Strategy Highlights -
Harvard Business Essentials
Harvard Business Essentials
Strategy Highlights - Harvard Business Essentials
What is a Strategy?
It outlines how an organization will obtain a competitive advantage. Harvard professor Michael Porter defined it as “a broad formula for how a business is going to compete.” Bruce Henderson, founder of The Boston Consulting Group, defined it as, “a deliberate search for a plan of action that will develop a business’s competitive advantage and compound it”…”competitive advantage is founded in differences.”
In 1993 when Lou Gertsner took the reigns at IBM, it was sinking at a scary pace. He emphasized that a new vision wasn’t needed. (Vision tells where you want to go. Strategy outlines how you will get there. Execution is the work to get to the vision.) At the time, IBM was a monolithic giant that was inept at adjusting based on changing markets and customer needs. Instead, what was needed was practical, dynamic strategies and outstanding execution.
Finding a Winning Strategy
Southwest Airlines founder developed a niche that enabled it to become the most profitable airlines since 1973. It did not follow the leaders, and didn’t adopt the “hub-and-spoke” approach used by other major airlines. Instead, it decided to focus on short haul, point-to-point flights. It focused on low fares and providing incredible customer service.
Ebay developed the online auctions model. Ebay was founded in 1995, and today is a worldwide company with hundreds of millions of registered users and 15,000+ employees.
Strategy vs. Business Model
Many confuse strategy with business model. The two are related but are different. A business model focuses on how work is performed to deliver products and services. It describes how processes work together as a system to generate profit. The strategy focuses on what is needed to earn a competitive advantage and become successful.
The Strategy Process
The first step in formulating a strategy is to conduct a strengths, weaknesses, opportunities and threats analysis (SWOT).
- Strengths: Abilities you can leverage
- Weaknesses: What’s getting in your way?
- Opportunities: Trends, forces, events and ideas that will help you advance
- Threat: These may be outside your control, but you must respond to them
Start by looking at opportunities and threats is helpful. Markets are changing quickly. Understanding that first, helps you to look at strengths and weaknesses from that perspective.
Basic Strategic Approaches
There are four generic strategies that business can focus on:
- Low-cost leadership: This strategy requires highly efficient business model. Wal-Mart is the perfect example of a low-cost leader.
- Product/service differentiation: There are many automotive manufacturers. Toyota has differentiated itself as producing the most reliable cars.
- Customer relationship: This strategy focuses on providing outstanding customer service.
- Network effect: As customers become competitive with a products or company, a network can begin to develop.
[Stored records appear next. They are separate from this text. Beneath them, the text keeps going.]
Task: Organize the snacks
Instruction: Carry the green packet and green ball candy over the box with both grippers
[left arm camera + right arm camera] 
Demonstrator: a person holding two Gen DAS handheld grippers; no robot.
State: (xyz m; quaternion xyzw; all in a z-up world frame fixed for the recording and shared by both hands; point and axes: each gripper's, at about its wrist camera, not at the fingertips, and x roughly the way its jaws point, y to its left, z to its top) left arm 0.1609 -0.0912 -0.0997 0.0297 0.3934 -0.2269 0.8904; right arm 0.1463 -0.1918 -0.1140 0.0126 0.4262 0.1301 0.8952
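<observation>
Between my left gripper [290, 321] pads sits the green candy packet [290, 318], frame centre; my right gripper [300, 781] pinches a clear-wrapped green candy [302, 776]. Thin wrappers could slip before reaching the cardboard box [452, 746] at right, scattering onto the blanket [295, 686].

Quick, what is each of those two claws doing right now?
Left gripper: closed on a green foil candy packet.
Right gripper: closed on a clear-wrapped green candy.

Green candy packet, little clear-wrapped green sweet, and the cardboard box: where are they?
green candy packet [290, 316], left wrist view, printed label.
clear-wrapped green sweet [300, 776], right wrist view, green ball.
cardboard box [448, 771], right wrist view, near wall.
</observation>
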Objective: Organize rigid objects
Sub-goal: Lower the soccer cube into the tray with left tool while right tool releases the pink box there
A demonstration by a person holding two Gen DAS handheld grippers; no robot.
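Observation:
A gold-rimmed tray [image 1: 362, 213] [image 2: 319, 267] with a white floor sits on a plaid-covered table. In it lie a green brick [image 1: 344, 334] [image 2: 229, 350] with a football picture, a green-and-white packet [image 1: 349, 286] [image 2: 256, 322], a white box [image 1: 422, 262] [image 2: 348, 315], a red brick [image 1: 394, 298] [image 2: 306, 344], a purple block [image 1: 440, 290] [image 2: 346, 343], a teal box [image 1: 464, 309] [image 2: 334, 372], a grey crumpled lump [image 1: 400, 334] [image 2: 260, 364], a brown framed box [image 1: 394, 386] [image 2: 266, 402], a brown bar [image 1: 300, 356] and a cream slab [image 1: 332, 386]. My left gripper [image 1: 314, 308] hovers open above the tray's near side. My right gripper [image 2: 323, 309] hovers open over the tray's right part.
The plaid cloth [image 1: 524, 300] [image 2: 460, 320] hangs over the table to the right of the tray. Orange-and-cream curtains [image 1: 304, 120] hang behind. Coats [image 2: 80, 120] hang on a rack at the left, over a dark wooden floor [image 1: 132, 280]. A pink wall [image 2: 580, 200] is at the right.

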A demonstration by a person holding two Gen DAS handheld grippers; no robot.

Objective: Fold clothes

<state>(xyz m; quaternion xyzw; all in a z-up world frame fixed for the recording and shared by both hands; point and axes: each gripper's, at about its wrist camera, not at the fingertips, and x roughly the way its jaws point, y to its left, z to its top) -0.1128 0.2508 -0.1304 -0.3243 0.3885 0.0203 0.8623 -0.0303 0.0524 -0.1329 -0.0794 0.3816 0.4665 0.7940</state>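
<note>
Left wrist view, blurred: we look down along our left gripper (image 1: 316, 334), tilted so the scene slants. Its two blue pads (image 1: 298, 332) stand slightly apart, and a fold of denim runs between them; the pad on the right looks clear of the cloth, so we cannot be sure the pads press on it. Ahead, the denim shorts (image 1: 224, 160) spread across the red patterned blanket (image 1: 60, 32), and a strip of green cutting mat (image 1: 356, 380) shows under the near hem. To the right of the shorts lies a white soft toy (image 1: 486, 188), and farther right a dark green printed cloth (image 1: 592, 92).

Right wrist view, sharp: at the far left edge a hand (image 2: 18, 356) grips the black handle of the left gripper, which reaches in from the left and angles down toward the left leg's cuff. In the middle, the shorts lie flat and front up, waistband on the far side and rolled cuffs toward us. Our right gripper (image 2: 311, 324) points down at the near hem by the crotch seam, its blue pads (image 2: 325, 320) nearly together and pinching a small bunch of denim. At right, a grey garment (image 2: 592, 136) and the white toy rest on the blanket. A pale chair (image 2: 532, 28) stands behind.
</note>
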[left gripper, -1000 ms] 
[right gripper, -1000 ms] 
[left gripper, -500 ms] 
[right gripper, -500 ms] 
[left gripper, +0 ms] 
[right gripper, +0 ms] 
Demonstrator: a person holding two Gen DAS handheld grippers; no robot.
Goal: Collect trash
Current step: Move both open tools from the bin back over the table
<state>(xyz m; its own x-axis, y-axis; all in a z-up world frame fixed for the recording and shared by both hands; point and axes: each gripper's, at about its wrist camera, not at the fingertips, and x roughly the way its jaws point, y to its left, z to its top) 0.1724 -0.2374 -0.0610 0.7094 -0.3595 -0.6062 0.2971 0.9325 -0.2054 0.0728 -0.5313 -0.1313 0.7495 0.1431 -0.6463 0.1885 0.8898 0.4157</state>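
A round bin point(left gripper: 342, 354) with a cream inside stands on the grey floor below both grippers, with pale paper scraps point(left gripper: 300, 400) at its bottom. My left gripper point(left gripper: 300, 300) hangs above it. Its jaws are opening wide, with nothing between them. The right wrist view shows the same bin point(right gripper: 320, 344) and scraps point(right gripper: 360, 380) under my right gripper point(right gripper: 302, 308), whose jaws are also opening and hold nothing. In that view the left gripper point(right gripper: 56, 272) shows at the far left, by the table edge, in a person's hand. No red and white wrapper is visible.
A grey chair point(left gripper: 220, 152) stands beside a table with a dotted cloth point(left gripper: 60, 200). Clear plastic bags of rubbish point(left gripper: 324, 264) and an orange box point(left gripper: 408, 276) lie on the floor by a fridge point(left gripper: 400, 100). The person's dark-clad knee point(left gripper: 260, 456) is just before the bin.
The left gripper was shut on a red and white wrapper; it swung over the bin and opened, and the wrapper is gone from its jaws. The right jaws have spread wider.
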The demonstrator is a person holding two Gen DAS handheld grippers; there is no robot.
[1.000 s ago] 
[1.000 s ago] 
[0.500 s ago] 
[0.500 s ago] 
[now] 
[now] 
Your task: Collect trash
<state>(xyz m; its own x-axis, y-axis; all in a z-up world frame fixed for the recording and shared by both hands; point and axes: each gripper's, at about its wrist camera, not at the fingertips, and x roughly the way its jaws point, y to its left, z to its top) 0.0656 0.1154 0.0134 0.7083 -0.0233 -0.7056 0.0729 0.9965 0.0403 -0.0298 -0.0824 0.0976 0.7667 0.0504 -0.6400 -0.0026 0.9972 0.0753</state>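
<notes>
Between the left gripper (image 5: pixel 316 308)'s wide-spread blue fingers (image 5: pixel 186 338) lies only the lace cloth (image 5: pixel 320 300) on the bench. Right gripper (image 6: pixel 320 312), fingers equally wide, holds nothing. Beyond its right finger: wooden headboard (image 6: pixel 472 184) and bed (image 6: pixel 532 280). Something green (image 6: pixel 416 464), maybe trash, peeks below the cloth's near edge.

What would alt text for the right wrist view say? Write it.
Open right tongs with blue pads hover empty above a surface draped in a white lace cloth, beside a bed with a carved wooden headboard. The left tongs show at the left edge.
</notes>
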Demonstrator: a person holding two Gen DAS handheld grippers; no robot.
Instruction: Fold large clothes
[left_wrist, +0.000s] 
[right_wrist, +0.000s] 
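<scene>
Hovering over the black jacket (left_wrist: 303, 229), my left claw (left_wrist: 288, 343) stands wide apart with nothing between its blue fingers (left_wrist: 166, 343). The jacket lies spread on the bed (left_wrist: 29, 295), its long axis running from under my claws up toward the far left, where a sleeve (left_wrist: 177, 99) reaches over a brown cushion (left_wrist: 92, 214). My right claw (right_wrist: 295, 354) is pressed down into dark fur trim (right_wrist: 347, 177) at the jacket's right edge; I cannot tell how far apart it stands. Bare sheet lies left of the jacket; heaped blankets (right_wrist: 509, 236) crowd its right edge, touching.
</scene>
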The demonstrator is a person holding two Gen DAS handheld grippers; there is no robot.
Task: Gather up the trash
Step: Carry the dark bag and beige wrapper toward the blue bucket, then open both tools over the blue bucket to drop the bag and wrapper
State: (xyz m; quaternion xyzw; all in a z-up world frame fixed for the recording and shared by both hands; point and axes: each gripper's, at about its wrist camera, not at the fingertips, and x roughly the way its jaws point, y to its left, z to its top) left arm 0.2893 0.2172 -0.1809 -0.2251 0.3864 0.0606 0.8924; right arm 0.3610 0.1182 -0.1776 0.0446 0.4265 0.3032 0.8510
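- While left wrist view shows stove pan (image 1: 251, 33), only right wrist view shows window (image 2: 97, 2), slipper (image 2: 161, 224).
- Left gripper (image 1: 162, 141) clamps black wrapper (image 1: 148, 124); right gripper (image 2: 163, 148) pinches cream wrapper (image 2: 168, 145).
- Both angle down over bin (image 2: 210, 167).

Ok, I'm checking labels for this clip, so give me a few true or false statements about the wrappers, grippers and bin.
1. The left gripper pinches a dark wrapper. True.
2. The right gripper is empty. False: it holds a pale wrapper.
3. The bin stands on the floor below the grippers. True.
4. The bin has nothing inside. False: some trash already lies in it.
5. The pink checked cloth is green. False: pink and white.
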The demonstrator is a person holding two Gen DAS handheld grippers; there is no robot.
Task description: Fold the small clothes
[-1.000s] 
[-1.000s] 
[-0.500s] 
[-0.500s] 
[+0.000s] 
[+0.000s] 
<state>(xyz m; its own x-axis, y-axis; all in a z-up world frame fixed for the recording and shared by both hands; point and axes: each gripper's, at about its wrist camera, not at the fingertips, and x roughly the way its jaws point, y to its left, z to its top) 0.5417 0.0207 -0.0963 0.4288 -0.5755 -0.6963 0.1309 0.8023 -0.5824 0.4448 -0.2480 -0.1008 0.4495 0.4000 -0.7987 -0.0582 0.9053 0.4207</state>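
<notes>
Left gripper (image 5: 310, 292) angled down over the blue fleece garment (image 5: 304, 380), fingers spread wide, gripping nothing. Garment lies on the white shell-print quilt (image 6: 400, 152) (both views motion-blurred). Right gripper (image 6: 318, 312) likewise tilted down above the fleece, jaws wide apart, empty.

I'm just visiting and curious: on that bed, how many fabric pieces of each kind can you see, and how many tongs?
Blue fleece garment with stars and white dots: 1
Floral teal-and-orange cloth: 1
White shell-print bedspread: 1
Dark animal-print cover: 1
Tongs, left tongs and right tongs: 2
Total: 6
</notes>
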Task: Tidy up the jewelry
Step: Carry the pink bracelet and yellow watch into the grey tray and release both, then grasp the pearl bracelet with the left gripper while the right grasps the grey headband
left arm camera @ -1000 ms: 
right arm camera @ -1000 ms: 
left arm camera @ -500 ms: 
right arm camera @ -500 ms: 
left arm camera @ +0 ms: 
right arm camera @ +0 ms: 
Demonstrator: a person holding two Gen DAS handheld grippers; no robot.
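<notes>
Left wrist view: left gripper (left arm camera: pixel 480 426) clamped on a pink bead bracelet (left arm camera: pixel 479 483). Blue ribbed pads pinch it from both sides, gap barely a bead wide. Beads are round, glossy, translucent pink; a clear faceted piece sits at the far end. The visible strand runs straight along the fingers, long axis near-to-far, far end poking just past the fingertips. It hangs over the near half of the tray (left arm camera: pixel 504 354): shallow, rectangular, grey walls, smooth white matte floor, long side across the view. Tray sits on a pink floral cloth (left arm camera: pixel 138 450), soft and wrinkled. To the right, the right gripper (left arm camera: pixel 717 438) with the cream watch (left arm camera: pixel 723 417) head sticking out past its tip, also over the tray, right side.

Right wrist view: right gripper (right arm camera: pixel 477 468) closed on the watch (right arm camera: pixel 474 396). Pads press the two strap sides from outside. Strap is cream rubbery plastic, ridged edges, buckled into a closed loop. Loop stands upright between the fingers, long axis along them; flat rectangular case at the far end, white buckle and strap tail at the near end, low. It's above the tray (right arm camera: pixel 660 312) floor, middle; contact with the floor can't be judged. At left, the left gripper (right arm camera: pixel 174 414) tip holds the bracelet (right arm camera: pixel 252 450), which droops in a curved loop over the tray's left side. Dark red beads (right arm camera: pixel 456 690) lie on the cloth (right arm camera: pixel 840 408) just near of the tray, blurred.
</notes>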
Translate Strategy into Action
Executing on the strategy may be more important that the strategy itself. Keys to effective strategic execution include:
- Provide leadership energy and support
- Keep it simple
- Align the business units and all employees
- Develop game plans
- Establish SMART goals
- Determine steps to get there
- Look at resources
- Identify and address training gaps
- Provide incentives
Stay the Course
Typically we don’t achieve the results we hope for in the timeframes we outline. Often the problem isn’t the strategy, but implementation of steps to get there. To assume that by developing the perfect, foolproof plan is not practical. Regular progress reviews are important so that lessons are learned, best practices are adopted, and needed adjustments are made early in the process.
Internal resistance is to be expected. Change scares or upsets people.